Irritation is when a substance applied to the skin produces an immediate irritating effect. The appearance of the skin may be blotchy and red, and it may be painful or feel like it is burning to some individuals. The severity of the reaction will depend on the concentration (dilution) and the specific essential oil applied. Avoid using undiluted dermal irritants on the skin, and avoid using even diluted oils on inflamed, open, or damaged skin.

Skin irritating essential oils include cinnamon bark, citronella, clove bud, lemongrass, oregano, thyme ct. thymol, winter savory


Sensitization is either an immediate or, more commonly, a delayed allergic response that involves the immune system. Cinnamon bark (and to some extent, the leaf) and clove bud are good examples of essential oils that can cause both immediate and delayed sensitization responses. Delayed sensitization means that although there may be no reaction upon the first or even after several applications, eventually an inflammatory reaction occurs.

What does it look like on the skin? There will be a red rash or darker area of the skin (in darker color skin), reflecting damage caused by substances such as histamine released in the dermis due to an immune response.

The problem with sensitization is that once it occurs with a specific essential oil, the individual is most likely going to be sensitive to it for many years and perhaps for the remainder of his or her life. The best way to prevent sensitization is to avoid applying known dermal sensitizers to the skin.

Skin sensitizers include cinnamon bark; oxidized oils of pine, fir, and other conifers; all citrus essential oils


Photosensitization is a reaction to a substance applied to the skin that occurs only in the presence of UV light in the UVA range. Photosensitizing essential oils will cause burning or skin pigmentation changes, such as tanning, upon exposure to sun or similar light (ultraviolet rays). Reactions can range from a mild color change to deep weeping burns. Do not use or recommend the use of photo-sensitizing essential oils prior to going into a tanning booth or out into the sun for at least twelve hours after application.

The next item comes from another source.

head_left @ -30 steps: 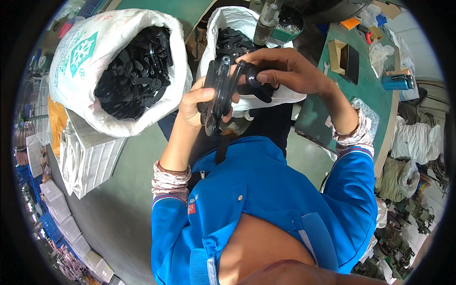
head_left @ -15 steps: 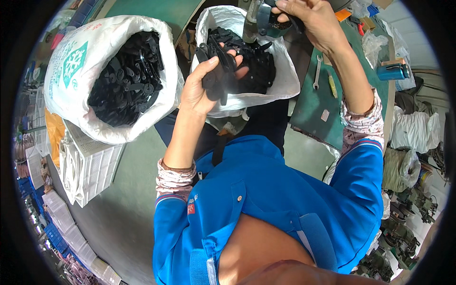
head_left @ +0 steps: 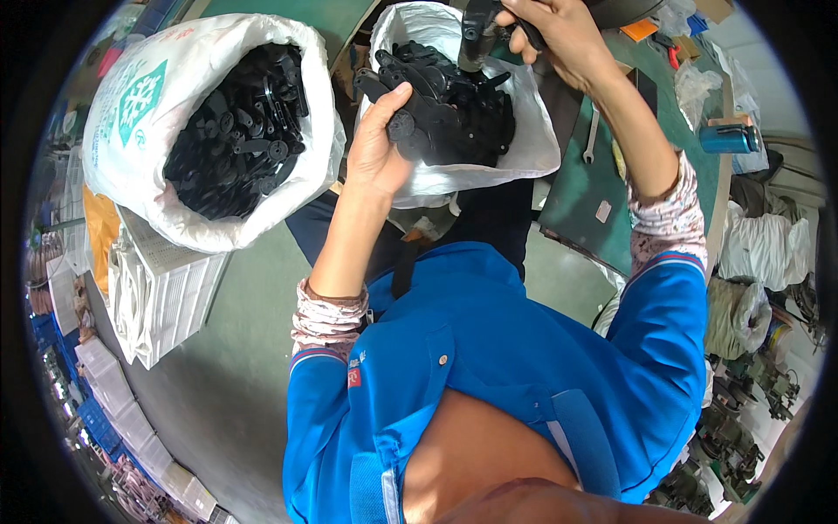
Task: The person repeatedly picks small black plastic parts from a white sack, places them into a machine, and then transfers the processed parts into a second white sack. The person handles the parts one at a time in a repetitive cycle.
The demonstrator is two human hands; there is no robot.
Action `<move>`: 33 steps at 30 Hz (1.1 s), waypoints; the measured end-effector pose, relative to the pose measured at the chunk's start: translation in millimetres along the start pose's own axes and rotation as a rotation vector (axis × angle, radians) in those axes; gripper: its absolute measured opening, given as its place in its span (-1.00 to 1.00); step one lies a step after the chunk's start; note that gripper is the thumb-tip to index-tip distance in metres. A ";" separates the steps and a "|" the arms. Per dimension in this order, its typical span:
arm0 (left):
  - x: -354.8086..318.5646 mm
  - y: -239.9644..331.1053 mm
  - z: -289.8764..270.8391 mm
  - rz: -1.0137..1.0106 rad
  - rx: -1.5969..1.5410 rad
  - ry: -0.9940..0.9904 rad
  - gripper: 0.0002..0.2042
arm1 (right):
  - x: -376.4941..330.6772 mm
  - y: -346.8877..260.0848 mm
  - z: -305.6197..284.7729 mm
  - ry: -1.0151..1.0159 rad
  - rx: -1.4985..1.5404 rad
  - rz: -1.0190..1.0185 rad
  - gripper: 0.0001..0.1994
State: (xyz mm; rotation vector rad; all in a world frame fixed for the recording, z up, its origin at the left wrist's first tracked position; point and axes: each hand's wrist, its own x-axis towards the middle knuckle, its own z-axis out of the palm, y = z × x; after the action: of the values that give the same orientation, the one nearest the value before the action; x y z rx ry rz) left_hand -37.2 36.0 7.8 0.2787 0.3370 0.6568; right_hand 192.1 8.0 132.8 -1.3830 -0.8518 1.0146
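Note:
My left hand (head_left: 381, 153) is closed round a bunch of flat black plastic parts (head_left: 425, 118), some with round ends. It is over the near side of an open white sack (head_left: 539, 144), which holds many similar black parts (head_left: 491, 122). At the top edge my right hand (head_left: 559, 39) has its fingers curled round a dark part (head_left: 529, 19), whose kind I cannot make out. Beside those fingers is a dark tool or machine piece (head_left: 477, 37), cut off by the picture's edge.
A larger white sack (head_left: 118, 166) full of black parts (head_left: 236, 140) stands at left, above a white plastic crate (head_left: 175, 297). On the green bench (head_left: 572, 192) at right lie a wrench (head_left: 592, 138) and a small tag (head_left: 603, 211). A blue bottle (head_left: 729, 138) is farther right.
The left hand has turned, and the black parts in it now spread farther over the sack. The piece beside my right hand shows a dark side instead of a greyish cylinder.

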 end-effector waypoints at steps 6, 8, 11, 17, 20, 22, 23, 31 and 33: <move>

Certain drugs, such as tetracycline, increase the photosensitivity of the skin, thus increasing the harmful effects of photosensitizing essential oils under the necessary conditions.

Photosensitizing essential oils include angelica root, bergamot, expressed lemon, expressed lime, and expressed bitter orange. Distilled or expressed grapefruit has a low risk for photosensitization.

These citrus oils are not photosensitizing distilled lemon, distilled lime, mandarin, bergamot FCF, sweet orange, yuzu (distilled or expressed).